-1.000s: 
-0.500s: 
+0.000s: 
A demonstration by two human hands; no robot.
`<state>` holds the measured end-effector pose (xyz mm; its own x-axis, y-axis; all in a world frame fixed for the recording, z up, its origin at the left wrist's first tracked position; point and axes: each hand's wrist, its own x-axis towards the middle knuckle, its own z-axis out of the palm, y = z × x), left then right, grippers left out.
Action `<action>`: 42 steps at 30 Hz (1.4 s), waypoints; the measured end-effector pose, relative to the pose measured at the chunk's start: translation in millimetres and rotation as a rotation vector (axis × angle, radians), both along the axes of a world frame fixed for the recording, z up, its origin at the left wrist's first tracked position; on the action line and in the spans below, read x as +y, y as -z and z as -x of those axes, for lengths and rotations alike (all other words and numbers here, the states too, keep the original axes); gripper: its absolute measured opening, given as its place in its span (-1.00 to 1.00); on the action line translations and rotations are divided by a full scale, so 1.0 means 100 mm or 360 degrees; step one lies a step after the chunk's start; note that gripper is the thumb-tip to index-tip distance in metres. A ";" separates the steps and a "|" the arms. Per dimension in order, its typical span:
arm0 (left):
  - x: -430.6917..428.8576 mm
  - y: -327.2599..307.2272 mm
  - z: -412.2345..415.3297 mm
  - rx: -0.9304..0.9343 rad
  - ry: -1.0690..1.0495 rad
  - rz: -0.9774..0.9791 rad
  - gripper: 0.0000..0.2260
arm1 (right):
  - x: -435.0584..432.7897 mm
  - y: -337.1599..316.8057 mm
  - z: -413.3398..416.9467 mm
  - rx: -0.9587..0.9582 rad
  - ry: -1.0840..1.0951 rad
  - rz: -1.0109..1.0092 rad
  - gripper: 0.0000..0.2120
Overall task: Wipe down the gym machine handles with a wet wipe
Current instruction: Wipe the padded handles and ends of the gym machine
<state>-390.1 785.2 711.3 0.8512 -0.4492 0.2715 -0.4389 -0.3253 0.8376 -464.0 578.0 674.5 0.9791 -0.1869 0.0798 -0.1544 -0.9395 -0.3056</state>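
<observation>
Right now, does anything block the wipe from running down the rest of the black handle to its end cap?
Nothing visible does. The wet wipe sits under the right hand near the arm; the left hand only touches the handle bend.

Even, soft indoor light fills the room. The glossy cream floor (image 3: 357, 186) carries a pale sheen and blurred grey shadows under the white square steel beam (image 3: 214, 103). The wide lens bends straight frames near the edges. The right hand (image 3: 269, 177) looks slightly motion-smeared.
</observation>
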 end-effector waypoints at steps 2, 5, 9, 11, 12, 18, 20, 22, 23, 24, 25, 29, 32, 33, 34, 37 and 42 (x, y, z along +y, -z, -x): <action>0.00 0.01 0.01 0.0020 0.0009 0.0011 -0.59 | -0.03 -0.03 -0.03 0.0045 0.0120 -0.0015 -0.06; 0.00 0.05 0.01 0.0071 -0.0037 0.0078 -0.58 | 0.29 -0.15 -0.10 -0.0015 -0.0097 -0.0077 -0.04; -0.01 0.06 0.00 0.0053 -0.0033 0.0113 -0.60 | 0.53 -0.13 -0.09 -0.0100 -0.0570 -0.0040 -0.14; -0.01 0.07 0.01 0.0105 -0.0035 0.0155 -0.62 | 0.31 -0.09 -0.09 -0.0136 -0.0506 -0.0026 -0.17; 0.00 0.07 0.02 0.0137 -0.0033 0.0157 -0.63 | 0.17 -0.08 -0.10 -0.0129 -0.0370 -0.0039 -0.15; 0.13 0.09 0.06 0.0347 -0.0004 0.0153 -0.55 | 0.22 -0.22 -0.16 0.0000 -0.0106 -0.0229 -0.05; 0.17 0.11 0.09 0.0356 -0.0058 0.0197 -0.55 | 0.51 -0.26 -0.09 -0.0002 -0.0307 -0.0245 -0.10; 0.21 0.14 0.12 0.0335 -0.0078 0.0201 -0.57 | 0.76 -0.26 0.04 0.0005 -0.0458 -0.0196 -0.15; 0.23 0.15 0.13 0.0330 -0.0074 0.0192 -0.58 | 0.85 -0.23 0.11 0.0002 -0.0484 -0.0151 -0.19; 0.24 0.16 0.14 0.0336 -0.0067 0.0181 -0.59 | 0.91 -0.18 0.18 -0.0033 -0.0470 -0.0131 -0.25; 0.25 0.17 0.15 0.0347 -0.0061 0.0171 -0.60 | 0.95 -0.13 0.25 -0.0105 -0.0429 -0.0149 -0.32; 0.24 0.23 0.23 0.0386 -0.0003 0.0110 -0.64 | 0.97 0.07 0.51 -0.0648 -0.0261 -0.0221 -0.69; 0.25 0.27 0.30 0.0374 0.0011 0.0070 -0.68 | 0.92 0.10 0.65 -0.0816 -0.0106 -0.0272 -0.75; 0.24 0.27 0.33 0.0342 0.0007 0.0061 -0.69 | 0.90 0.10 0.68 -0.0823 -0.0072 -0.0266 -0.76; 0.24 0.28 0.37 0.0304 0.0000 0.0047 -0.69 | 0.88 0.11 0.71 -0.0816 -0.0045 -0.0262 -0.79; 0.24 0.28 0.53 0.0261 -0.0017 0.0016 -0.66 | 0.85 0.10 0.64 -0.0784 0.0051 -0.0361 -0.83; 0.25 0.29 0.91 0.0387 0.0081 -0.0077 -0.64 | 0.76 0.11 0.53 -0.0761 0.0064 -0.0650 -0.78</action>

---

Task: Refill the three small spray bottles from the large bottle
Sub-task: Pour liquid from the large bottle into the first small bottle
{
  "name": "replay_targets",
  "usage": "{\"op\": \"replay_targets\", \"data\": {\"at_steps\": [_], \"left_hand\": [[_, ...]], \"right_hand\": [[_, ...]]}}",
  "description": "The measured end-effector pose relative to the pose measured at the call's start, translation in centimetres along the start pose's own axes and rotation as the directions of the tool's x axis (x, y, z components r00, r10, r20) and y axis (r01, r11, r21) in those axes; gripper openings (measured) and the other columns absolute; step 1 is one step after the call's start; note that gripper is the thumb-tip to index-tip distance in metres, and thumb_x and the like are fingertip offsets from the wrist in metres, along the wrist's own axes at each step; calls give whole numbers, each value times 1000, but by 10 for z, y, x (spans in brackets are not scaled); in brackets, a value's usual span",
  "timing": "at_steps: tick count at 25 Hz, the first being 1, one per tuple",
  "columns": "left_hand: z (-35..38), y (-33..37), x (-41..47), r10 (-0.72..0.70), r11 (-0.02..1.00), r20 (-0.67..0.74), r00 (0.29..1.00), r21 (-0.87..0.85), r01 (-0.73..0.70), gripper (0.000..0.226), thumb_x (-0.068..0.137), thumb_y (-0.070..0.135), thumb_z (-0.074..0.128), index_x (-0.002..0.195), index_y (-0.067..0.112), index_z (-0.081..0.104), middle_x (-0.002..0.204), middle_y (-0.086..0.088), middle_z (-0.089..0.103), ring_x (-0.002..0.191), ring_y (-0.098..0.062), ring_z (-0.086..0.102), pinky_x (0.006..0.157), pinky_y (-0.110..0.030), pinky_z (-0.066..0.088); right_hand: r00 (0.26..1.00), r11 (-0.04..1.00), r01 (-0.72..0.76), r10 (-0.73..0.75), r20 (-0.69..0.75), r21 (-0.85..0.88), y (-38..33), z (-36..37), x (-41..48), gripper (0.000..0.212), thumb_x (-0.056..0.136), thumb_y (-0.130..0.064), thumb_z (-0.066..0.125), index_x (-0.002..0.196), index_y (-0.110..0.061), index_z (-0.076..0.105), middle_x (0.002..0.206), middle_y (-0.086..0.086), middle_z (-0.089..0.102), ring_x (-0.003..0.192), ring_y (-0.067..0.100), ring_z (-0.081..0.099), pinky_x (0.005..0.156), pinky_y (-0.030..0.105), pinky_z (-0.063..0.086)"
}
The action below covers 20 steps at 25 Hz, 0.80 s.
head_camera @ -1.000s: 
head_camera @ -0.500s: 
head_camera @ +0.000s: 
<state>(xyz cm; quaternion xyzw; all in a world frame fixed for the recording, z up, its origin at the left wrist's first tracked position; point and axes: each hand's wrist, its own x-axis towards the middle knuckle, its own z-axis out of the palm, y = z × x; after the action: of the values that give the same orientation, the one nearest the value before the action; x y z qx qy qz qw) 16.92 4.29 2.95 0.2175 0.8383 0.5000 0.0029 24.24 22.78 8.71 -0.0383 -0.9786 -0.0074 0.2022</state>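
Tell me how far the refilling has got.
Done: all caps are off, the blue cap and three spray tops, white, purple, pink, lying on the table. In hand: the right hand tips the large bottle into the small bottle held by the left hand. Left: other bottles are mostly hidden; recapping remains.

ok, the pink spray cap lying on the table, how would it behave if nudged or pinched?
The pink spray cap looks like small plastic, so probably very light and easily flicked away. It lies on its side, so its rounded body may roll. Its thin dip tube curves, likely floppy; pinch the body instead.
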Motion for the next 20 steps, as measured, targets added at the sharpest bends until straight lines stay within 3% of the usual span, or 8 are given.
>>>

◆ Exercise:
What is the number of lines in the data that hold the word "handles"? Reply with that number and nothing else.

◆ Result of the task:
2